Referential Integrity

Circular References Are Allowed

References Can Be to the Table Itself

CREATE and ALTER TABLE Syntax

Maintaining Foreign Keys

• A one column FOREIGN KEY cannot reference a single column in a multi-column primary or unique key; the foreign and primary/unique key must contain the same number of columns.

References can be defined as circular in that TableA can reference TableB which can reference TableA. In this case, at least one set of FOREIGN KEYS must be defined on columns which are nullable.

If the FOREIGN KEYS in TableA are on columns defined as nullable, then rows could be inserted into TableA with null values for the FOREIGN KEY columns. Once the appropriate rows exist in TableB, the null values of the FOREIGN KEY columns in TableA could then be updated to contain non-null values which match the TableB values.

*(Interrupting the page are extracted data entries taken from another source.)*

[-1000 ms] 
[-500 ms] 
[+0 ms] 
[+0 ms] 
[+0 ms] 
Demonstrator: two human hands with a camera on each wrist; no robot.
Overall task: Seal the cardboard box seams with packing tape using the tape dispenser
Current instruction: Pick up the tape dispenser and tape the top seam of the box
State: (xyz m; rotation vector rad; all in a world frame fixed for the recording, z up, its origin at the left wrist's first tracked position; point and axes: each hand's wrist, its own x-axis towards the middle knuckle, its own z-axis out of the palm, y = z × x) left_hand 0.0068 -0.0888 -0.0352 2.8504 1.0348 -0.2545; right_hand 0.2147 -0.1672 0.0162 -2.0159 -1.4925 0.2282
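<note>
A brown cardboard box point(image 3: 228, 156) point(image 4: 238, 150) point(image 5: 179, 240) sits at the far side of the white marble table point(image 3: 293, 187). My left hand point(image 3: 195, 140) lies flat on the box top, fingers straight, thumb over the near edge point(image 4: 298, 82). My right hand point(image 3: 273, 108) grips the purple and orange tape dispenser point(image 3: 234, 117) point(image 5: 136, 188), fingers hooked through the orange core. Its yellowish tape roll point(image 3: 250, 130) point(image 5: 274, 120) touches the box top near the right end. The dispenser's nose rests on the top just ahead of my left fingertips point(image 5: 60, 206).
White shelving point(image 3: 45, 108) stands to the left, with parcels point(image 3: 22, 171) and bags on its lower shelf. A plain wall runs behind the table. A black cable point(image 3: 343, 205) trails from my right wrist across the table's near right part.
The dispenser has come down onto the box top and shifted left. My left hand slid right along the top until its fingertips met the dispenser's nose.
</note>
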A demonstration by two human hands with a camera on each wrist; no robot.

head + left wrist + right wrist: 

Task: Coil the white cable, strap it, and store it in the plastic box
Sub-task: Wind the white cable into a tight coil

FOREIGN KEY references can also be to the same table that contains the FOREIGN KEY. The referenced columns must be different columns than the FOREIGN KEY, and both the referenced and referencing columns must subscribe to the referential integrity rules.

The addition of Referential Integrity affects the syntax and semantics of CREATE TABLE and ALTER TABLE. Refer to these sections in Chapter 8, “Teradata SQL Syntax Guide” for more details.

Definition of a FOREIGN KEY requires that the Teradata RDBMS maintain the integrity defined between the referenced and referencing table.

Teradata RDBMS verifies that if:

• A Row is Inserted into Referencing Table & FOREIGN KEY Columns are Not NULL:

• that a row exists in the referenced table with the same values as those in the FOREIGN KEY columns.

• if such a row does not exist, then the Teradata RDBMS returns an error to the attempt to insert the row.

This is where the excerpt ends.